September 09, 2018

Brazil: Refinery Fuel Market Outlook

Stratas Advisors

Brazil, the world’s fifth largest in terms of population (206 million), has clustered urban areas where road transportation predominates. As a result, it has one of the world´s largest fuel markets and great importance in the South American and Central American region. It has high fuel consumption (total gasoline and diesel demand 1,986 Mbpd) and it is is projected to rise despite the slowdown of the economy, which is still recovering from the oil price downturn.

The Brazilian transport fuel market is considerably different than other markets due to the pre-eminence of biofuel use and availability, especially ethanol.

Current State of Fuel Market

Brazil’s refinery capacity is 2,249 Mbpd with a conversion ratio of 34%, which needs further investment considering the country’s consumption mix in which light clean fuels (diesel and gasoline) demand dominates.

The table below breaks down Brazil’s refinery capacity by unit type.

 

Process

Capacity (Mbpd)

2017

Crude Distillation

2249

Vacuum Distillation

812

Downstream Units

 

Light Oil Processing

Reforming

24

Isomerization

0

Alkylation

6

Polymerization

0

Conversion

Coking

234

Catalytic Cracking

531

Hydrocracking

0

Hydroprocessing

Gasoline

69

Naphtha

51

Middle Distillates

333

Heavy Oil/Residual Fuel

12

Other

 

Hydrogen MMcfd

251

Sulfur, t/d

849

Source: Stratas Advisors

For 2017, Brazil’s total gasoline and diesel demand was 1,986 Mbpd. Gasoline demand includes E100 and ethanol blending. Demand of petrol (gasoline) was 60.2 % of total on-road transport fuel demand. The refining capacity and degree of complexity of refineries has proven to be insufficient to supply market needs; hence, there is a gap in both gasoline and diesel consumption that is filled with imports.

All petroleum matters in Brazil are regulated by Agência National do Petróleo, Gás Natural e Biocombustíveis (ANP), known as the National Agency for Petroleum, Natural Gas and Biofuels. Current gasoline specifications are defined in Resolution ANP 40/2013, which specifies four gasoline grades: regular and premium type A (before blending with ethanol) and regular and premium type C (containing 18 to 27% vol of ethanol). The maximum sulfur limit is 50 ppm for gasoline C.

Current diesel regulations specify three diesel grades: S10, S500 and S1800. S1800 is restricted for use in the off-road sector while S10 and S500 (with sulfur limits of 10 and 50 ppm, respectively) are used in the on-road sector

Since the 1970s, Brazil has mandated the blending of anhydrous ethanol into gasoline. The blended fuel, gasoline C, is consumed by both conventional passenger vehicles (CV) and flex-fuel vehicles (FFV). The FFV category, along with ethanol-dedicated vehicles (EDV), can also run on pure ethanol (E100).

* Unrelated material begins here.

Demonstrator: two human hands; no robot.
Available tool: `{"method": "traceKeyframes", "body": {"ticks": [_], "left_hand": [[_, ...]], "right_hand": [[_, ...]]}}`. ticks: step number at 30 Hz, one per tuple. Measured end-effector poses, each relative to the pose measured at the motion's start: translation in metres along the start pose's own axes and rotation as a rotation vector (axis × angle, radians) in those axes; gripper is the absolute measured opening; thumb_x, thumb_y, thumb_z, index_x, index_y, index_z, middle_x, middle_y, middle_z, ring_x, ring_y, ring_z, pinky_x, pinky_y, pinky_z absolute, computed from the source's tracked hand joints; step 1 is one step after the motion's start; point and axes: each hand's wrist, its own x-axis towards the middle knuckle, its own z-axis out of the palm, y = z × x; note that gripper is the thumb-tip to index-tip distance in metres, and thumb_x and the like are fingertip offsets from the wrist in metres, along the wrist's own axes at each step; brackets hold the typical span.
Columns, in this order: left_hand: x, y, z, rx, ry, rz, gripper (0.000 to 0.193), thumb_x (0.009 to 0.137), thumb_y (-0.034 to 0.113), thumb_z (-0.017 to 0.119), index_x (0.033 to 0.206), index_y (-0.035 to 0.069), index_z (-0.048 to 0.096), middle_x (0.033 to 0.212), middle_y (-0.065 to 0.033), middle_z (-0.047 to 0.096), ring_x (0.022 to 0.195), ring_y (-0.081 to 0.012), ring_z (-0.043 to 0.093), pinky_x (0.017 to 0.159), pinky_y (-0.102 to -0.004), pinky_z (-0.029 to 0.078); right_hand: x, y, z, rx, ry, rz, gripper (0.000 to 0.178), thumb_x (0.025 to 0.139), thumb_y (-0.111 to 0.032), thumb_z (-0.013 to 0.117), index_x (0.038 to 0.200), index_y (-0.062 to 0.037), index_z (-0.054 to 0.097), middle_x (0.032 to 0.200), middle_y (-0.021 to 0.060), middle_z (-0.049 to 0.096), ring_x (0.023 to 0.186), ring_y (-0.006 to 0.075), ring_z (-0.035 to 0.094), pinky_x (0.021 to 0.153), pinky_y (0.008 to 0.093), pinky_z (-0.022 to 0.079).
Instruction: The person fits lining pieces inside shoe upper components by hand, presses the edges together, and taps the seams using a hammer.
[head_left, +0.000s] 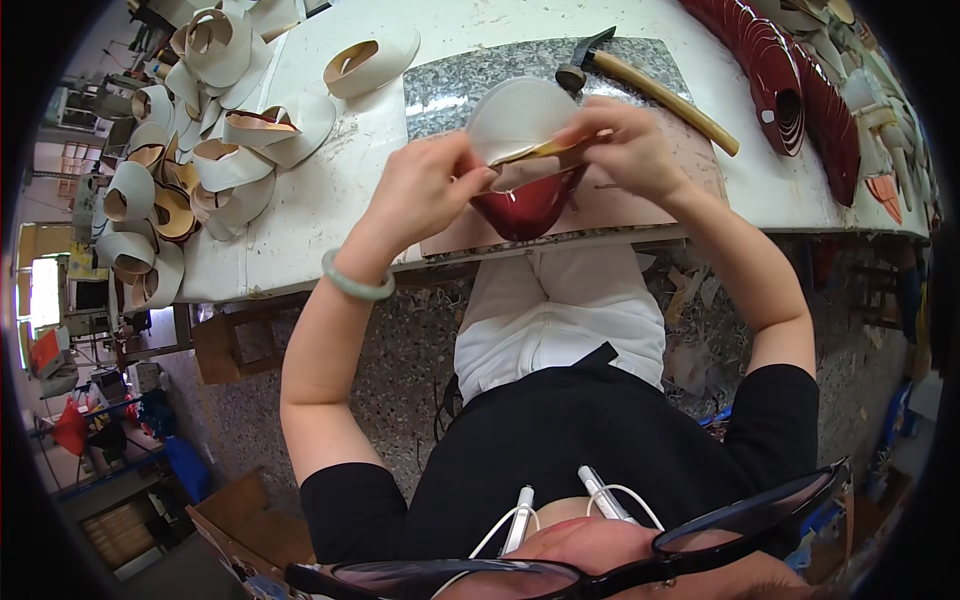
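Between my two hands is a shoe upper (530, 210) with a glossy dark red toe pointing toward me and a pale off-white rounded part on its far side. My left hand (425, 185) pinches its left edge between thumb and fingers. On the opposite edge, my right hand (632, 148) grips with thumb and forefinger, where a tan inner edge shows. The upper is held over a pinkish-tan board (650, 195) at the table's near edge. Just beyond my right hand lies a hammer (665, 98) with a wooden handle and dark metal head.
The hammer head rests on a mottled grey slab (440, 85). Off-white shoe uppers (235, 155) are heaped on the left, and one (370, 65) lies apart. Nested glossy red uppers (775, 85) form rows at the far right, beside more pale pieces (885, 120). The white table's (310, 215) front edge is near my lap.
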Motion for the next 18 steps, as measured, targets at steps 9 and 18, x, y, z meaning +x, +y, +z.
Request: {"method": "traceKeyframes", "body": {"ticks": [9,18], "left_hand": [[-0.006,-0.002,0.023,-0.321,0.171,-0.078,0.012,0.084,0.005,0.065,0.091,-0.003,0.06,0.088,-0.0117,0.068,0.076,-0.0185,0.067,0.068,-0.0306,0.054],[-0.001,-0.003,0.035,-0.422,0.223,-0.13,0.015,0.084,0.002,0.066,0.099,-0.001,0.069,0.089,-0.0083,0.069,0.082,-0.0119,0.065,0.07,-0.0262,0.052]], "right_hand": [[-0.005,0.01,0.001,-0.376,0.03,-0.133,0.023,0.075,0.007,0.061,0.095,-0.0024,0.066,0.079,0.0086,0.061,0.077,0.0227,0.062,0.074,0.0304,0.05],[0.016,-0.007,0.004,-0.481,0.019,0.219,0.034,0.092,-0.035,0.056,0.079,-0.0056,0.067,0.075,0.0188,0.066,0.072,0.0385,0.064,0.067,0.0463,0.05]]}}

In 2017 the majority of Brazil’s vehicles are split between conventional flex-fuel (FFV), ethanol and gasoline C vehicles. The FFV segment makes up the majority share of the fleet at 38%, while diesel accounts for 34.6% and the petrol makes up about 27% of the light vehicle fleet.

 

Fuel Market Outlook

Brazil continues to face economic challenges driven by the slowdown in the global commodity markets and structural issues around income inequality and corruption that have delayed or precluded the expansion of the refining infrastructure. A recent example is the Abreu e Lima refinery near Recife ─ Brazil’s first, built in 1980 ─ which has been affected by a corruption scandal resulting in Pretrobras (the state oil company that owns the majority of refineries in the country) paying a higher cost to complete the project.

Petrobras is unable to meet gasoline and diesel fuel demand from local refineries, forcing them to import fuel at a loss because of domestic price control. No refining investments are expected during the time frame of study (2018-2040). Biofuel producers will be forced to ramp up production fill the gap left in the fuels market. Over the long term, ethanol production and consumption slightly outpaces gasoline demand growth, with hydrous ethanol reaching a market share of about 27%.

Projected supply and demand of gasoline (including biofuel) and diesel are shown below. Demand of gasoline is projected to increase at a CAGR of 0.75% and demand of diesel is projected to decrease at a CAGR of 0.25% through the study period (2017-2040). On the other hand, the supply of biofuels is projected to increase and supply of diesel is forecast to remain relatively flat.

 

 

 

Conclusion

The current and future outlook of the supply and demand of transportation fuels (gasoline and diesel) in Brazil shows the prospects of increased domestic gasoline demand is a favorable scenario for investments to expand the production of gasoline and biofuels. However, Brazil is facing political and economic instability, which will affect refining investments. Efforts to bridge the supply-demand gap will be focused in biofuels production expansion.